Session Information
08 SES 02, Critical Perspectives on Wellbeing and Health Education
Paper Session
Contribution
Young people from low socioeconomic communities in New Zealand (like elsewhere) are reportedly more likely to have health problems (Jackson et al., 2007). They are consequently targeted in health campaigns (e.g Ministry of Health, 2014), especially if they identify as Māori (indigenous) or as Pacific Island (migrant communities from the Pacific) (Statistics NZ et al., 2011; Oakley Brown et al. 2006). In this sense, policy initiatives in New Zealand, as elsewhere, tend to elide social class and ethnicity, and assume a homogenous conception of low socioeconomic communities with respect to health. Health interventions, in turn, tend to be located narrowly according to ethnicity and to reinforce cultural stereotypes, while ignoring both the complex and differentiated nature of communities and social class. Curiously, youth from low socioeconomic communities in New Zealand choose to take health education as a senior high school subject in disproportionate numbers (Education Counts 2012); they also tend to perceive themselves as ‘healthy’ across a range of indicators (Clark et al., 2013). It is not clear how such school-based learning enables young people to engage with a diversity of views about health, or how this articulates with the knowledge they gain from family, peers, social media and health websites. Indeed, there is little international evidence exploring youth perspectives on how the dedicated study of health at school impacts their lives.
This paper reports on one aspect of a larger study that explores the question: how is health experienced, conceptualised, lived and learned by youth in different ways across and between socioeconomic and cultural contexts?
We draw on two key theoretical concepts in this paper: Michelle Fine’s (1994) notion of ‘working the hyphen’ and Homi Bhabha’s (1994) ideas about ambivalence. We explain each in brief below.

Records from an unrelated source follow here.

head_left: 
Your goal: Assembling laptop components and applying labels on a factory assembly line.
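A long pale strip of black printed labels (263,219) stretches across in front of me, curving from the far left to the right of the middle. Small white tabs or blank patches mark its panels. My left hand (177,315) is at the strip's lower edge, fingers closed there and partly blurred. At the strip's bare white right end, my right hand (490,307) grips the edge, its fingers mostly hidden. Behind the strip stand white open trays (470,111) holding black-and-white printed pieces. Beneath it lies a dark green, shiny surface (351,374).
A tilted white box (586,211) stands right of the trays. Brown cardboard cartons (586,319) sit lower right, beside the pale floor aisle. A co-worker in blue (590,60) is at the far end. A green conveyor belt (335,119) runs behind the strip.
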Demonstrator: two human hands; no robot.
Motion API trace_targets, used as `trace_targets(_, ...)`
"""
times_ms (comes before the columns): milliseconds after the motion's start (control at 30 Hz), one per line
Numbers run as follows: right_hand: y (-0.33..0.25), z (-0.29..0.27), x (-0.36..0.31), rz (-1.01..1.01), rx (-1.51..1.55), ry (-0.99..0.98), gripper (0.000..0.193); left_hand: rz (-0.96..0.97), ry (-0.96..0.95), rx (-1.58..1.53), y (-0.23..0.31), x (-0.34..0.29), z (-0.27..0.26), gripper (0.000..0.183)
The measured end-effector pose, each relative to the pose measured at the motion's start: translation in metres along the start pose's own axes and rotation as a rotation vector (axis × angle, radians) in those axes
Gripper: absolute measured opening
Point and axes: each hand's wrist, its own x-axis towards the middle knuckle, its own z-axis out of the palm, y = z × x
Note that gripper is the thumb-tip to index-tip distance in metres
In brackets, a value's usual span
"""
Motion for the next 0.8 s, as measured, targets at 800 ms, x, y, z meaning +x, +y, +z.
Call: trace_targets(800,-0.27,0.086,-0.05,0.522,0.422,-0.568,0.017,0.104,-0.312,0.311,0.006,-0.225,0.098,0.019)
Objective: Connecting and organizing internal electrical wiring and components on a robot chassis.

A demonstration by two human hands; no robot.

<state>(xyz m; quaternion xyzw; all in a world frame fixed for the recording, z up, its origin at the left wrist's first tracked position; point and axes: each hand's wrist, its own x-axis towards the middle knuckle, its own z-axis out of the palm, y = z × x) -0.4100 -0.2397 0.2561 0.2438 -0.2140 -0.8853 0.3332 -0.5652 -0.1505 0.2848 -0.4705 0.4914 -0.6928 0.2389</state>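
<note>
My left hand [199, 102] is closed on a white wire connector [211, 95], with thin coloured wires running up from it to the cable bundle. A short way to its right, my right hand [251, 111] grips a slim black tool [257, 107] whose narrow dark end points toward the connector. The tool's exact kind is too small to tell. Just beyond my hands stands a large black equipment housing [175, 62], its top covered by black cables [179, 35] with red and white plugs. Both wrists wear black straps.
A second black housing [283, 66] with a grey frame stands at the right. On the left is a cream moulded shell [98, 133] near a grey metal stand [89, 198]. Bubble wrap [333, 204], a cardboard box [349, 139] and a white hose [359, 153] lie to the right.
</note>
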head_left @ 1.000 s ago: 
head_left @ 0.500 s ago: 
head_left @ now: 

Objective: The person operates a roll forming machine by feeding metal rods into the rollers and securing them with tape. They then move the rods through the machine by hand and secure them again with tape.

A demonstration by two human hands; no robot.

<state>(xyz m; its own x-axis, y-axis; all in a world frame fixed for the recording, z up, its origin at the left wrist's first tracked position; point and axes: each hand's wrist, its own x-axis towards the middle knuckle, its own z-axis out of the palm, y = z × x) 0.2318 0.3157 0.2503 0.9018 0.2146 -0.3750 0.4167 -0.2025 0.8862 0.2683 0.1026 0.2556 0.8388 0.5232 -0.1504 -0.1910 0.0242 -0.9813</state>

Michelle Fine (1994) suggests that researchers might ‘work the hyphen’ between self and other in order to ‘interrupt Othering’ in qualitative research. She notes that many, “researchers have spoken ‘of’ and ‘for’ Others while occluding ourselves and our own investments, burying the contradictions that percolate at the self-other hyphen” (70). In this century, we can see new forms of Othering emerge while old notions of class, race, gender and sexuality tenaciously persist, in both recognisable and altered states. In this project, the in-between space of the hyphen allows us to explore the either-or, the both-and, the but-also of the various research decisions we make.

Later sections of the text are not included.